In some of the poorest areas of China, two assistant professors from the University of Hong Kong (HKU) are demonstrating that it can. Through projects spanning the gamut of vital public infrastructure - schools, health centres, bridges - their work is not only elevating communities through design, it does so on the leanest of budgets.
It happens under the umbrella of Rural Urban Framework (RUF), a not-for-profit research and design collaborative set up by Joshua Bolchover and John Lin in 2005, after the central government announced plans to urbanise half of the mainland's remaining 700 million rural citizens by 2030.
We're trying to help rural villages evolve as meaningful and viable places
The HKU department of architecture colleagues wondered how architecture could respond to the transformation of land from rural to urban. Their interest was piqued on a shared car journey to Huaiji County, Guangdong, where Lin was designing a new village school as part of a design workshop to rethink the ubiquitous, three-storey concrete buildings denoted as standard for schools in rural areas. During the eight-hour road trip, the passing "landscape in transition" sowed the seeds as to how, as architects and researchers, they could "begin to engage in the conditions we were seeing".
"We wanted to bring design into the context of this change," Bolchover explains. "There is not much design in these parts of rural China, so we introduce what's not being offered - by creating architecture projects which are robust, and can begin to respond to the volatility around them through community programmes, public spaces and environmental sustainability concepts."
Most of their projects - 15 completed to date - were undertaken in collaboration with charities, other NGOs, local governments and private donors, Bolchover says.

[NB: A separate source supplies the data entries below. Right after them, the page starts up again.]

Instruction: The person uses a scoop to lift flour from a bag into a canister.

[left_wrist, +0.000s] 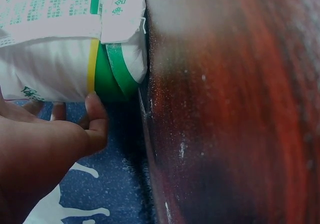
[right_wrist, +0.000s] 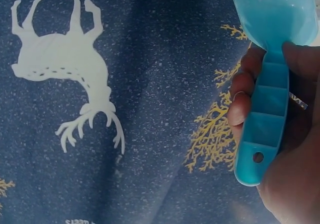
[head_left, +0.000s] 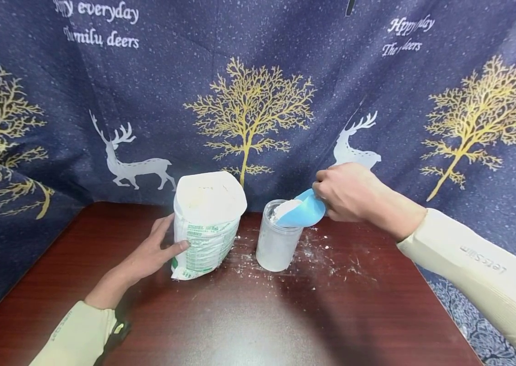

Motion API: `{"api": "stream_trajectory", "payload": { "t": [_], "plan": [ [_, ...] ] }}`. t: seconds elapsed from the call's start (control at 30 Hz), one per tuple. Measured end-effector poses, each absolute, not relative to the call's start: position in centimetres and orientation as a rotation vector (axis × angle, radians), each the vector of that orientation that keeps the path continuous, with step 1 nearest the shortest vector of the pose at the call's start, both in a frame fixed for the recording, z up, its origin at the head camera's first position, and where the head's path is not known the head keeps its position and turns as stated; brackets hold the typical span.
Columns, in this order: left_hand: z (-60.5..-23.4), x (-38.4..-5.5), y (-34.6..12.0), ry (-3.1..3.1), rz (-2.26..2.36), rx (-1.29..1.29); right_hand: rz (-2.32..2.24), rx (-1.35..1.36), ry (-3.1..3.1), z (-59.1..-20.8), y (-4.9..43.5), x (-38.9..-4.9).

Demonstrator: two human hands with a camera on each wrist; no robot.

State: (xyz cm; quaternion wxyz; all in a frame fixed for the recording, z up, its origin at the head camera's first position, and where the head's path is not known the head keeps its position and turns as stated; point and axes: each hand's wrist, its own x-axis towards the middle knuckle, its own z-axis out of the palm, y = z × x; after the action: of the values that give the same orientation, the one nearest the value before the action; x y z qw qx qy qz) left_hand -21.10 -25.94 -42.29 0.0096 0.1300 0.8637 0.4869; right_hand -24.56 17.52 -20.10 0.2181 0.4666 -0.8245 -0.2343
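Observation:
A white flour-type bag (head_left: 207,244) with green print stands on the table, its mouth wide and white powder inside. My left hand (head_left: 150,251) rests against the bag's left side, thumb spread across its front. In the left wrist view, fingertips (left_wrist: 95,104) touch the bag (left_wrist: 55,67). My right hand (head_left: 346,193) grips a blue scoop (head_left: 305,211), tilted over the mouth of a clear jar (head_left: 278,249). White powder (head_left: 286,207) lies in the scoop's bowl. In the right wrist view, fingers wrap round the scoop's ribbed handle (right_wrist: 267,104).
Spilled white powder (head_left: 326,259) is scattered on the dark red wooden table (head_left: 221,315) around the jar. A blue curtain (head_left: 157,101) with trees and deer hangs right behind the table. Patterned cloth (head_left: 468,315) shows past the right edge.

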Motion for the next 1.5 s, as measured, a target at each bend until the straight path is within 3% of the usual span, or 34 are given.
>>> {"api": "stream_trajectory", "payload": {
  "t": [1.5],
  "plan": [
    [-42.2,-21.2,-25.9,2.697,1.520,0.418,-0.795,1.428,-2.258,-20.3,13.0,-26.6]
  ]
}}
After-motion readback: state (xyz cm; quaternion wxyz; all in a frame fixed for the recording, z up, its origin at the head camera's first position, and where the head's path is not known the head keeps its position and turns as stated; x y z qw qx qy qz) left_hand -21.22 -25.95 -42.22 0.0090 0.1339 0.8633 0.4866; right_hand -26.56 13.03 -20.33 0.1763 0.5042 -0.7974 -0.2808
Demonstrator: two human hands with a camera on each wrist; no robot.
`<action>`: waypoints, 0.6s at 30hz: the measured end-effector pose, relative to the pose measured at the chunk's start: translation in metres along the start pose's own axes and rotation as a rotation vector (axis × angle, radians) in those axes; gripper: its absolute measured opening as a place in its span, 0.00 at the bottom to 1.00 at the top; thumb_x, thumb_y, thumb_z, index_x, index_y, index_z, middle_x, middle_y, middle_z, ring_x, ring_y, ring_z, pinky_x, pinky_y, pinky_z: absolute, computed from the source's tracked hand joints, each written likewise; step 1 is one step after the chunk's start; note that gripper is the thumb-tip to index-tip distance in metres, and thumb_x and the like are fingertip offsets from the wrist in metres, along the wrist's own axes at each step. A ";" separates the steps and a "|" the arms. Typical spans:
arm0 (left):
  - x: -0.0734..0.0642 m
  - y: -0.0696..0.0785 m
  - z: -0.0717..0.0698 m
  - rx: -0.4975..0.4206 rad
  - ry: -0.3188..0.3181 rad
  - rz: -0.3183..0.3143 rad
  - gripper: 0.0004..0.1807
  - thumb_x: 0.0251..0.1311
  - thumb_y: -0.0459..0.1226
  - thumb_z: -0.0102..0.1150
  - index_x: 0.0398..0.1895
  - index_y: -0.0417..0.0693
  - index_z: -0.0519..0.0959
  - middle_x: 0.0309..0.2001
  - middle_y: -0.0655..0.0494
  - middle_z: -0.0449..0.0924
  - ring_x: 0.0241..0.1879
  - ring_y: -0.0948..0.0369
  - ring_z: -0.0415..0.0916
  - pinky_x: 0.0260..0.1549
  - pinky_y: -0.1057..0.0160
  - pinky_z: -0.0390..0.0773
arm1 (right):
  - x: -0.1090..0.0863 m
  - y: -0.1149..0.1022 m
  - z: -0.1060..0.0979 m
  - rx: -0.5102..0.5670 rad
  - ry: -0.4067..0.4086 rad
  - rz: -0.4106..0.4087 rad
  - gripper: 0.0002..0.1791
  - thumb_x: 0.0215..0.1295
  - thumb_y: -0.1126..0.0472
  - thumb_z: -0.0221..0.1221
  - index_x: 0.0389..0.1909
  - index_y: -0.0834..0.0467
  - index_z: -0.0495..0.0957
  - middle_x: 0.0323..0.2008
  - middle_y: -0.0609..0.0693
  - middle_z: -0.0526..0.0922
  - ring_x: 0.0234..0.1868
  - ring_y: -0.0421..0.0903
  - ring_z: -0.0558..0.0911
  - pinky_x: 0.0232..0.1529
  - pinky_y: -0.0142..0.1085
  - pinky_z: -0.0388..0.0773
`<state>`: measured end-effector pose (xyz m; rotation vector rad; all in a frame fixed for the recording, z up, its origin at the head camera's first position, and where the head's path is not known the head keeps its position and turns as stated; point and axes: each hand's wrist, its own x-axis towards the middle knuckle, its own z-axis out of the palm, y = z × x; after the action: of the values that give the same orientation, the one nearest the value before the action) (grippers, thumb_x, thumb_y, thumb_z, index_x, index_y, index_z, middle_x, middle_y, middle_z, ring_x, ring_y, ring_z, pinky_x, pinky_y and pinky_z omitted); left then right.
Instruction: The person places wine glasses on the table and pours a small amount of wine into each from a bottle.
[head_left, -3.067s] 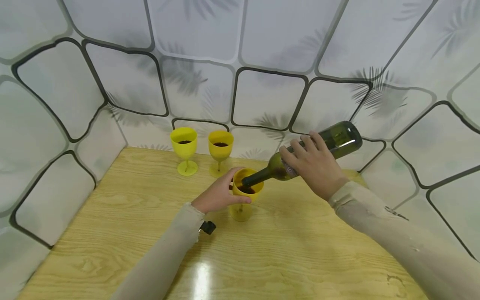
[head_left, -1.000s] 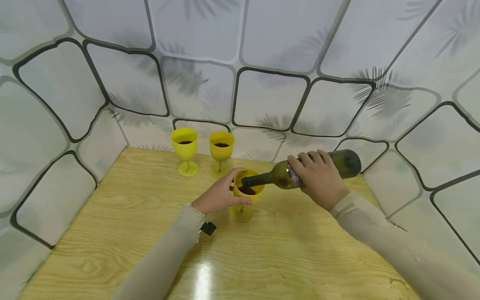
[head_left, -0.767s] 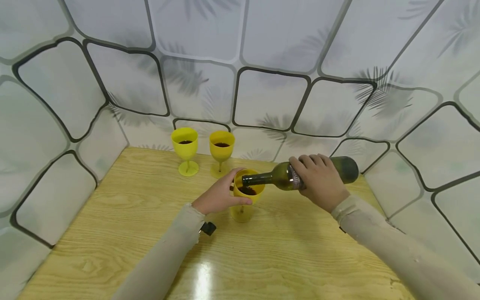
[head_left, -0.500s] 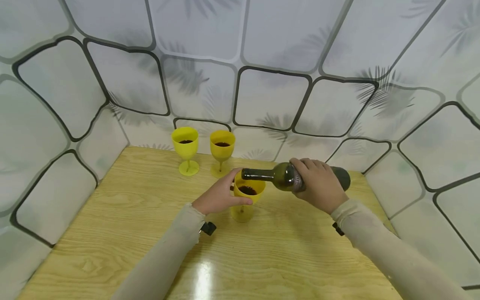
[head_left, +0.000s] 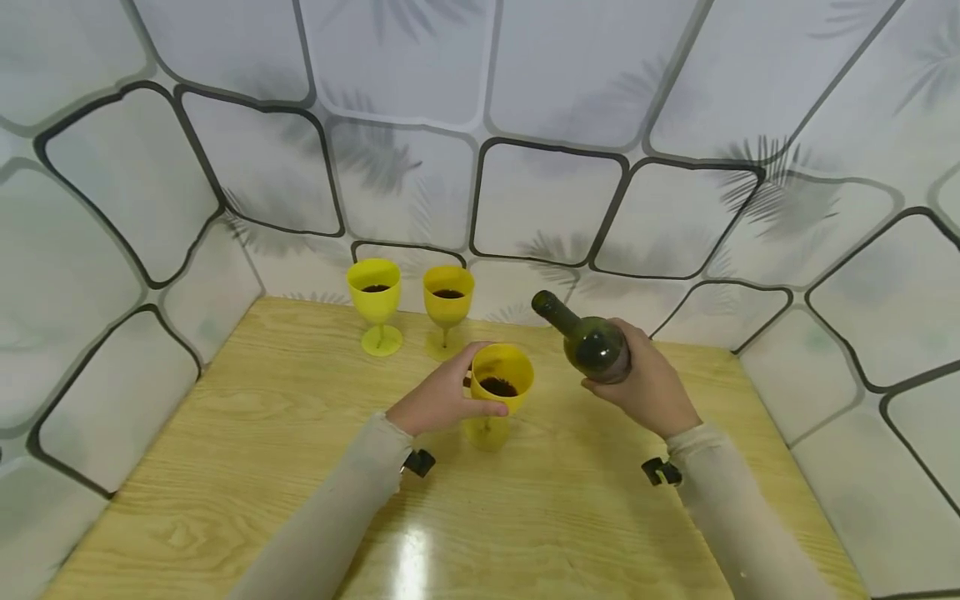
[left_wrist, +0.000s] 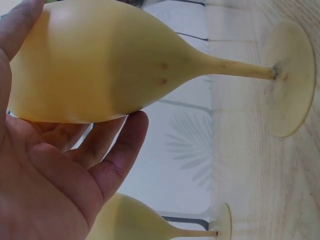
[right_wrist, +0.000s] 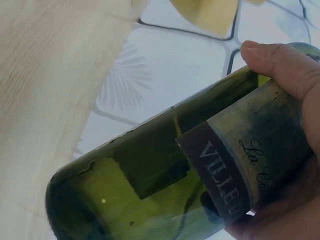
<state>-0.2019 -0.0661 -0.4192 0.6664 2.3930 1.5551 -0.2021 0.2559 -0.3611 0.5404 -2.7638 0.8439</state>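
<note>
My left hand [head_left: 442, 396] curls round the bowl of a yellow goblet [head_left: 517, 367] that stands on the wooden table with dark liquid inside. In the left wrist view, thumb and fingers wrap the goblet's bowl [left_wrist: 100, 60], and its foot [left_wrist: 290, 80] sits on the tabletop. To the right, my right hand [head_left: 652, 383] grips a green glass wine bottle [head_left: 592, 342], tilted with its neck up and to the left, apart from the goblet. The right wrist view shows the bottle's label [right_wrist: 240, 155] under my fingers and liquid in the lower part.
Two more yellow goblets, a brighter one [head_left: 375, 292] and a deeper yellow one [head_left: 448, 300], stand at the back of the table [head_left: 285, 467], both with dark liquid. A patterned wall [head_left: 555, 200] rises right behind them and closes in both sides.
The bottle was tipped with its mouth in the held goblet; my right hand has lifted the neck out and turned it upward, away from the rim. My left hand stays on the goblet.
</note>
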 end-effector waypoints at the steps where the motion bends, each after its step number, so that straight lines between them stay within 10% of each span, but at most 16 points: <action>1: 0.000 0.000 0.000 0.001 -0.002 0.002 0.53 0.54 0.60 0.76 0.80 0.72 0.56 0.72 0.69 0.64 0.67 0.58 0.69 0.66 0.45 0.72 | -0.001 0.003 0.001 0.018 0.016 0.006 0.50 0.52 0.58 0.80 0.73 0.58 0.65 0.64 0.61 0.75 0.63 0.62 0.77 0.61 0.63 0.73; 18: 0.002 -0.002 -0.001 -0.015 -0.010 -0.009 0.54 0.54 0.58 0.77 0.80 0.67 0.56 0.71 0.66 0.66 0.66 0.59 0.69 0.67 0.46 0.70 | -0.017 0.033 0.018 0.230 0.180 0.119 0.54 0.54 0.57 0.79 0.78 0.53 0.58 0.65 0.63 0.75 0.62 0.64 0.78 0.60 0.66 0.72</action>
<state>-0.2039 -0.0664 -0.4203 0.6580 2.3717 1.5609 -0.2012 0.2758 -0.3967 0.3193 -2.5715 1.1848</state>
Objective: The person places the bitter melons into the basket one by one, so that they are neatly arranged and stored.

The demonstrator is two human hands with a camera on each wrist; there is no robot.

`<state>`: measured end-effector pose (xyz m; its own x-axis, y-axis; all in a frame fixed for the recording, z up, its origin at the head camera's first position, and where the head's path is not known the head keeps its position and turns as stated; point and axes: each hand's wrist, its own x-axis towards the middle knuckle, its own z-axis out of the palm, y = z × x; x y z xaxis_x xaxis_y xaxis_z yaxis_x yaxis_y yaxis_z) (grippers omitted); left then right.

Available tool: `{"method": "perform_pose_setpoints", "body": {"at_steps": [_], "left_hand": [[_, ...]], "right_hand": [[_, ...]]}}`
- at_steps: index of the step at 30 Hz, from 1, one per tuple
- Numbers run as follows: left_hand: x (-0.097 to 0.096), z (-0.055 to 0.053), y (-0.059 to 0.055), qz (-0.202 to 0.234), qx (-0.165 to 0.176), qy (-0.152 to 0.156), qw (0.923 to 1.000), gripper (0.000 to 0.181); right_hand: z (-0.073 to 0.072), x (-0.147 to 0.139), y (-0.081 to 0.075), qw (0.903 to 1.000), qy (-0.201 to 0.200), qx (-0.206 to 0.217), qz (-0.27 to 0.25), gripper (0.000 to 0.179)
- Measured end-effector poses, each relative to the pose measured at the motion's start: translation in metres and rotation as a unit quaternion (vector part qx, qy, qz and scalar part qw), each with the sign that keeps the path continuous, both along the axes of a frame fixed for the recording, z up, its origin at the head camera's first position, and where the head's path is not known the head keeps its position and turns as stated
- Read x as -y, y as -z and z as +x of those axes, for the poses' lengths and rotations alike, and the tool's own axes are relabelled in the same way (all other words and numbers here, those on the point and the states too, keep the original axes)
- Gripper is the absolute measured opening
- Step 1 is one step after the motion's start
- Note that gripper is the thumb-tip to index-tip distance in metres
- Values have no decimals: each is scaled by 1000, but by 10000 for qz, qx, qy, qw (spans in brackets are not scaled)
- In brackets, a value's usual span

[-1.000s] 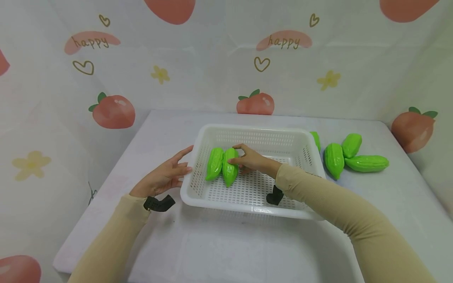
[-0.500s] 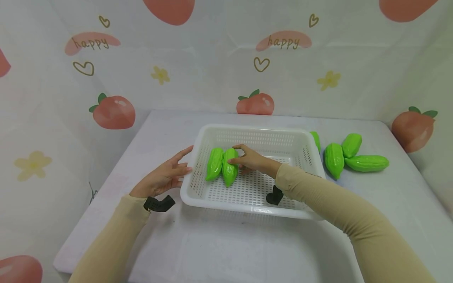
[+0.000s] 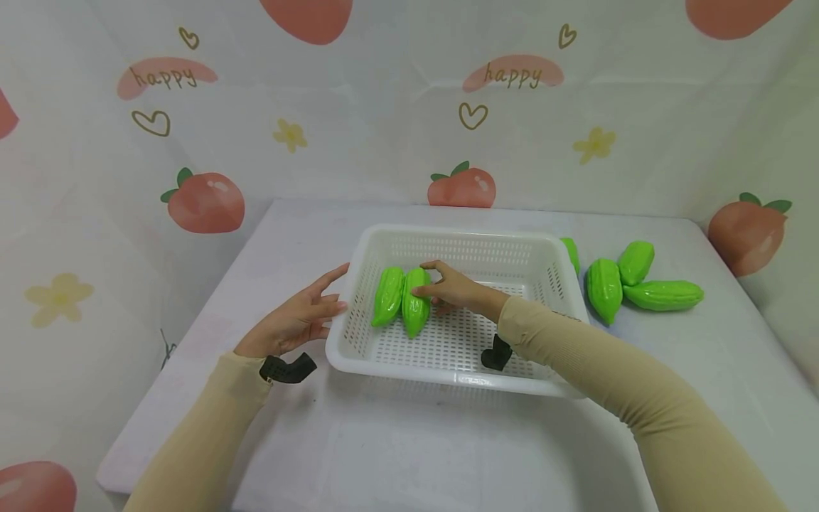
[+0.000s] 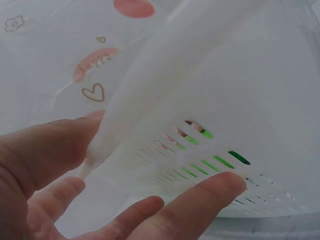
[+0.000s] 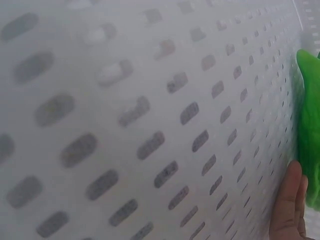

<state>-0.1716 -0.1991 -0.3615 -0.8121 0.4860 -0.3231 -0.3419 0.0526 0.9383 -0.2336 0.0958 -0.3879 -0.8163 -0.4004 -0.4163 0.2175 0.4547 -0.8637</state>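
Observation:
A white perforated plastic basket [image 3: 457,378] sits on the table, with two glossy green ridged bitter melons side by side at its left end. My right hand [image 3: 457,288] reaches inside and grips the right-hand bitter melon [image 3: 416,313] between thumb and fingers. Right beside it lies the left-hand bitter melon [image 3: 387,297]. My left hand [image 3: 294,316] has its fingers spread against the basket's left side. In the left wrist view one fingertip [image 4: 232,184] lies against the slotted outer wall. The right wrist view catches my right fingers [image 5: 286,200] low by the green skin.
Right of the basket, three more bitter melons lie grouped: one upright in view [image 3: 604,288], one behind [image 3: 636,263], one sideways [image 3: 664,296]. Another green piece [image 3: 571,254] shows partly behind the basket's right rim. A printed cloth [image 3: 384,128] hangs behind the white table [image 3: 397,448].

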Motion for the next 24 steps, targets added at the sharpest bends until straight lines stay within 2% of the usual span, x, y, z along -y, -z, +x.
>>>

"In the Qinmo new school which John [Lin) was designing, the question was, what happens to the old school that no longer had a use," Bolchover says. "The village was full of old people and small children - everyone of working age had left." In a solution aimed at re-introducing economic drivers, the old school was renovated as a community centre and demonstration eco-household - a project incorporating a meeting room, dormitory, dining area, communal kitchen and office space.